● Task statement
Please restate word for word the lines of the entries below from the one with "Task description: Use" to the one with "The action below", inclusive, and leave out every picture.

● Data in this exercise
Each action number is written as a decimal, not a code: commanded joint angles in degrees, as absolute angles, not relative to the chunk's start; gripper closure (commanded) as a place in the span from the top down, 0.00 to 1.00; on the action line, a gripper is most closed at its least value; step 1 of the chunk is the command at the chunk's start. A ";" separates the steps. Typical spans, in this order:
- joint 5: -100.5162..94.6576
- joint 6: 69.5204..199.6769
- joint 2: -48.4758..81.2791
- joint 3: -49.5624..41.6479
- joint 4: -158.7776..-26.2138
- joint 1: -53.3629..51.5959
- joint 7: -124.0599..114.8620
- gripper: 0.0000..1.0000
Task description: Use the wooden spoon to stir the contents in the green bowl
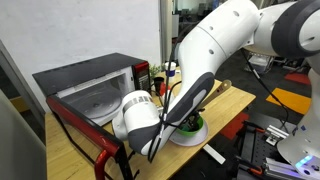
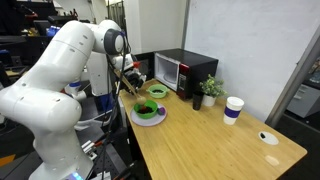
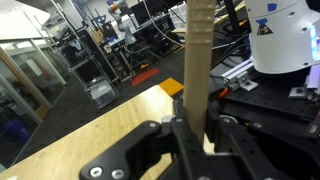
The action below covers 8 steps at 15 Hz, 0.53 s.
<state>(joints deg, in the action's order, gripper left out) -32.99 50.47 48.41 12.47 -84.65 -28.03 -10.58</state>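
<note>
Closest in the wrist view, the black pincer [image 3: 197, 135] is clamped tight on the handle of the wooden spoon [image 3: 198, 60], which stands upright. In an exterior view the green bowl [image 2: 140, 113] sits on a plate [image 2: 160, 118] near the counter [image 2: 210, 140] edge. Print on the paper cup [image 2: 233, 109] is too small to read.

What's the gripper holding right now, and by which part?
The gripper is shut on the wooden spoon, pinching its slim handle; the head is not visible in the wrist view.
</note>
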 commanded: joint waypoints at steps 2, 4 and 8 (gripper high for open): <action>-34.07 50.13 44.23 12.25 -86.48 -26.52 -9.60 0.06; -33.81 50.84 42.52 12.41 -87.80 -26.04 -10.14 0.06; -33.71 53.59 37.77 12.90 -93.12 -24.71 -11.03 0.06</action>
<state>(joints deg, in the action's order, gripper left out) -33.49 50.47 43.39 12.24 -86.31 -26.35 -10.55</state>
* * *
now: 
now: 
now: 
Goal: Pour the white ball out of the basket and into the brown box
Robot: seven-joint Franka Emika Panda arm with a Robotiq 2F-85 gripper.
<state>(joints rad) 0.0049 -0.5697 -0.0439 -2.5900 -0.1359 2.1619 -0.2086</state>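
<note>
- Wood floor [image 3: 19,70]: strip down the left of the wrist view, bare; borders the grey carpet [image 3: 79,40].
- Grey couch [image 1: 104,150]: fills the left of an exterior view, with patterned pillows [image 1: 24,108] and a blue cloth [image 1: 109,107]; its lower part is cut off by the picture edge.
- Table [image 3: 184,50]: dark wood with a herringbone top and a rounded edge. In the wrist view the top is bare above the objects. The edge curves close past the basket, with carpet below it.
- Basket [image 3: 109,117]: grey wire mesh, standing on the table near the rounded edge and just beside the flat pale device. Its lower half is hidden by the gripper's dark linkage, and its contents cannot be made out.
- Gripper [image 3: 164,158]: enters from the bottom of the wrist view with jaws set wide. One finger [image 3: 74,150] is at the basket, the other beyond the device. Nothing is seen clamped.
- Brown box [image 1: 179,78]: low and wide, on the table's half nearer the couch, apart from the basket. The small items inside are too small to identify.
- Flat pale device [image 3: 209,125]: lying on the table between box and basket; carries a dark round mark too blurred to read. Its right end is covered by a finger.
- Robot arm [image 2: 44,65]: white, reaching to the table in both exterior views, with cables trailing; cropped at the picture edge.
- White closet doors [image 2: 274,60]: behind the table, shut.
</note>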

● Task output
Task description: Use the wooden spoon to stir the contents in the green bowl
The action below covers 8 steps at 15 Hz, 0.53 s.

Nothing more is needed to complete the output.